Nu we massaal moeten thuiswerken wordt het goed zichtbaar welke beroepsgroepen hier vooral een voordeel van hebben. Dit jaar is er in alle beroepsgroepen meet huis gewerkt dan normaal, maar het blijkt dat hogeropgeleiden vaker deze kans hebben dan Nederlanders met een praktisch beroep.
Thuiswerk statistieken
In het optiek van het Centraal Bureau voor de Statistiek zijn er vier beroepsniveaus. Ongeveer de helft van de Nederlanders werken volgens het CBS op niveau 1 of 2: de praktische beroepen. Hieronder verstaan we de timmermannen, loodgieters, kappers en andere beroepen die met hun handen werken. Bij die beroepen is het bijna niet mogelijk om thuis te werken.
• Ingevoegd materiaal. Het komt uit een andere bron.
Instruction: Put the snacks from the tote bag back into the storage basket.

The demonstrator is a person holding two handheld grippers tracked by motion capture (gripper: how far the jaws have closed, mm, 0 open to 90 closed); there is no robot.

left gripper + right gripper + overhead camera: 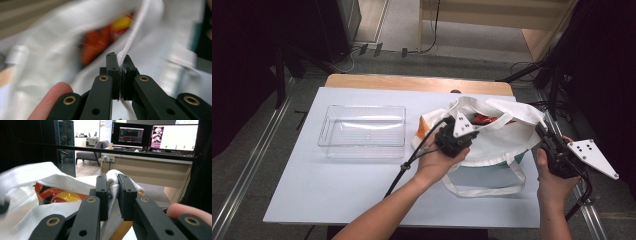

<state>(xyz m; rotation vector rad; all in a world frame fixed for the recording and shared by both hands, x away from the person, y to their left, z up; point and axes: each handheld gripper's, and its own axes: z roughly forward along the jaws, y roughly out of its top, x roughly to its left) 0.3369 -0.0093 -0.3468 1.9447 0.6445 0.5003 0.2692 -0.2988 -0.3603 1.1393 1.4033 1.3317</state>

In 2019 bleek slechts 4% van de mensen met een baan op niveau 1 de mogelijkheid te hebben om thuis te werken. Op niveau 2 was dat 16%. Wanneer we naar niveau 4 kijken kwam dit neer op maar liefst 70%. In het jaar 2019 konden ict'ers het vaakst thuiswerken, daar had ruim 40% die mogelijkheid. Als volgende waren de managers en mensen met een creatief of taalkundig beroep.
Dienstverlenende beroepen
Mensen met een dienstverlenend of agrarisch beroep en mensen in de transport & logistiek konden het minst vaak tuhiswerken. Toch blijkt dat de coronacrisis hier ook voor mogelijkheden gezorgd heeft. Slechts 1,8% van de mensen met een dienstverlenend beroep konden in het tweede kwartaal van 2019 thuiswerken. Dit jaar was dat al 3,8%. Bij de transport en logistiek is het van 0,7% naar 1,5% gegaan, en in de agrarische sector van 3,2% naar 3,7%.